_Work task_: Keep every line in which "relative" occurs and drop the rest of the data.

_Dataset extract_:
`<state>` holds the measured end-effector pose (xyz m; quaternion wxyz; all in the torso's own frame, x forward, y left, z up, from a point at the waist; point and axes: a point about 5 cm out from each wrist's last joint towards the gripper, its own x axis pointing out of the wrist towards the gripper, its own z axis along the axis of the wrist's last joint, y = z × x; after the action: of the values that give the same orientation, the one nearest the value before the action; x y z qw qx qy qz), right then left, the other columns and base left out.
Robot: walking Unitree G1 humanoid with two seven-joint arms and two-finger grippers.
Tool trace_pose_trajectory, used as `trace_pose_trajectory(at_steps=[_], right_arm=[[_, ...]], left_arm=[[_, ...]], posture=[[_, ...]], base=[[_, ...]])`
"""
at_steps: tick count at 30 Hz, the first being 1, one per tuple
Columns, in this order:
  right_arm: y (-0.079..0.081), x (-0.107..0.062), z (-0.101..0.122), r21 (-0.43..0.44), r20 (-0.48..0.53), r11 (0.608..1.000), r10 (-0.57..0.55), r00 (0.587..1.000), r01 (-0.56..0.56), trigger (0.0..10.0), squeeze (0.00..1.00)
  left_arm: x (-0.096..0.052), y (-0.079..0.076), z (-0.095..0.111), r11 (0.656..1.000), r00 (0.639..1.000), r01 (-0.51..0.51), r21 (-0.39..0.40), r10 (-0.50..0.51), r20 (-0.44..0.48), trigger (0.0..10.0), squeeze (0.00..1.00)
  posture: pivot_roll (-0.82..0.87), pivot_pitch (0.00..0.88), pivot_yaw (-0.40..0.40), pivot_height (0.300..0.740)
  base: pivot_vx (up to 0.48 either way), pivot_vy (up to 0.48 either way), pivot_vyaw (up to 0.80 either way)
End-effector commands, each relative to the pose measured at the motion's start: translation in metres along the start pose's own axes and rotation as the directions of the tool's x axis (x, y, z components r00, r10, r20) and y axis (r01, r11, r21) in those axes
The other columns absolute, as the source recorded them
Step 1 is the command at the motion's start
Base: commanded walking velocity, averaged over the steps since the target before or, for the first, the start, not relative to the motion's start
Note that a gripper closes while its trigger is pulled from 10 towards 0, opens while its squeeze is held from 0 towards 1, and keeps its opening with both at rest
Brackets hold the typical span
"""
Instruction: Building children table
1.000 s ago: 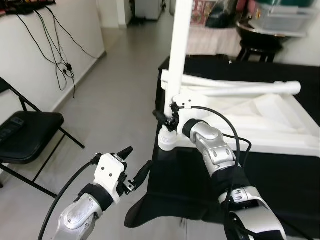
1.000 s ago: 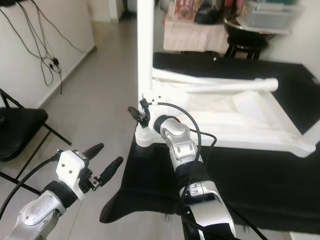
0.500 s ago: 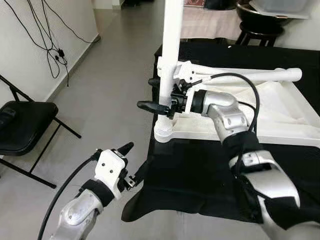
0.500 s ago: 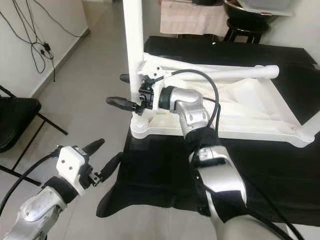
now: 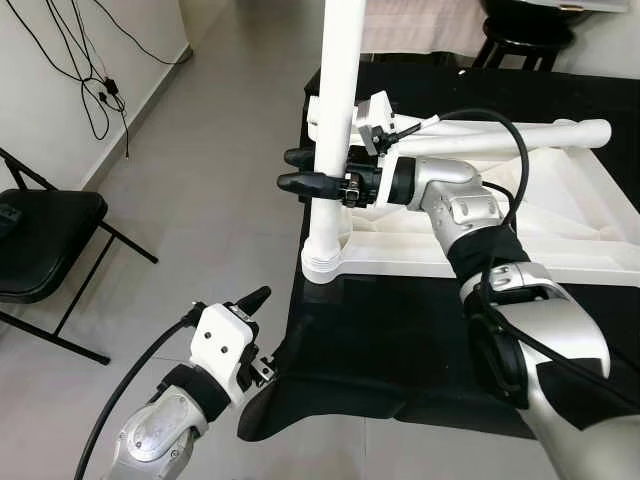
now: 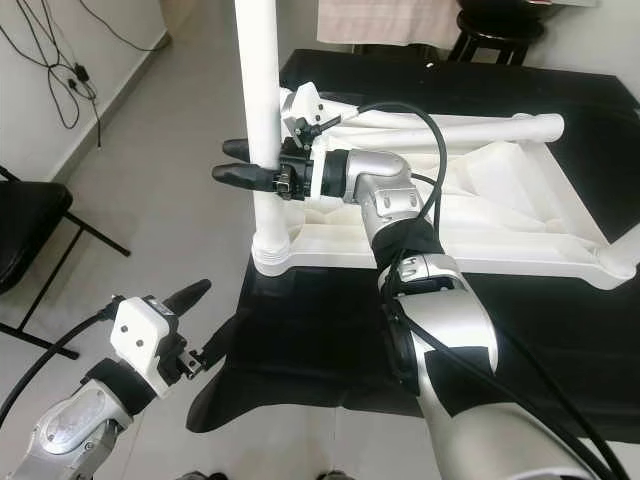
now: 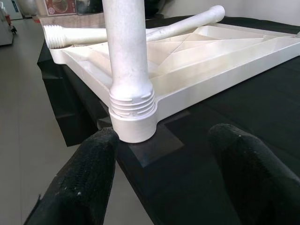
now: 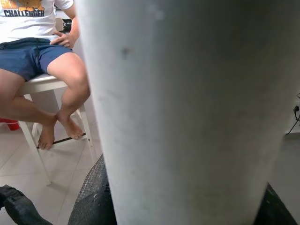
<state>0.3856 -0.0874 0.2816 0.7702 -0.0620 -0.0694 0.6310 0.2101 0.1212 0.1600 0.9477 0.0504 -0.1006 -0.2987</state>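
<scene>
We noted the white plastic tabletop lying upside down on the black-draped bench, with one upright table leg seated in the corner socket nearest the bench edge and a second, loose leg resting across the tabletop's far side. The right gripper reached in from the side at mid-height of the upright leg, its jaws set one on each side of the leg and, in the right wrist view, the leg sat hard between them; we judged them closed on it. To do this step well, we judged the leg should be kept plumb over the socket while it is turned or pressed home, since the thread ridges above the socket appeared not fully seated, and a tilted push could cross them. The left gripper hung low off the bench corner, jaws spread and holding nothing, aimed at the socket. Compared with a second earlier, the right gripper had climbed from the socket to higher on the leg; the left had barely moved.
</scene>
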Motion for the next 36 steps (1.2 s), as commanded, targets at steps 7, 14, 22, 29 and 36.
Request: trace_pose_trajectory(at_steps=[7, 14, 22, 29, 36], right_arm=[[-0.006, -0.005, -0.021, 0.001, -0.037, 0.973, -0.230, 0.972, 0.230, 0.0, 0.00], [0.007, -0.028, -0.076, 0.013, -0.139, 0.557, -0.822, 0.553, 0.831, 0.0, 0.00], [0.042, -0.017, -0.107, 0.047, -0.207, 0.563, -0.803, 0.560, 0.825, 0.0, 0.00], [0.032, -0.008, -0.093, 0.013, -0.208, 0.604, -0.778, 0.593, 0.797, 9.6, 0.00], [0.034, -0.006, -0.083, -0.015, -0.211, 0.612, -0.775, 0.595, 0.791, 10.0, 0.00]], left_arm=[[-0.002, -0.002, -0.004, 1.000, 1.000, 0.006, -0.016, -0.006, -0.021, 10.0, 0.00], [-0.001, 0.002, -0.005, 1.000, 1.000, -0.003, -0.016, 0.003, -0.021, 10.0, 0.00], [0.004, 0.009, -0.011, 1.000, 1.000, -0.015, -0.008, 0.015, -0.023, 10.0, 0.00], [0.004, 0.010, -0.009, 0.999, 0.999, -0.033, -0.005, 0.033, -0.018, 10.0, 0.00], [0.004, 0.010, -0.009, 1.000, 0.999, -0.028, -0.007, 0.028, -0.016, 10.0, 0.00]], posture=[[0.04, 0.167, -0.058, 0.740], [0.03, 0.143, -0.045, 0.740], [0.02, 0.096, -0.049, 0.740], [0.02, 0.109, -0.051, 0.740], [0.02, 0.115, -0.053, 0.740]], base=[[0.000, 0.000, 0.00], [0.000, 0.000, 0.00], [0.000, 0.000, 0.00], [0.000, 0.000, 0.00], [0.000, 0.000, 0.00]])
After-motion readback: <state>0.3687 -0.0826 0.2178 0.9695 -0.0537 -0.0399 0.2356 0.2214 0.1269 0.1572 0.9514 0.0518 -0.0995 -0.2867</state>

_Exercise response_:
End-effector commands, each relative to the pose measured at the motion's start: translation in metres along the start pose's own axes and rotation as the directions of the tool's x axis (x, y, z components r00, r10, r20) and y axis (r01, r11, r21) in those axes
Base: commanded walking velocity, averaged over the steps since the target before or, for the first, the start, not relative to the motion's start

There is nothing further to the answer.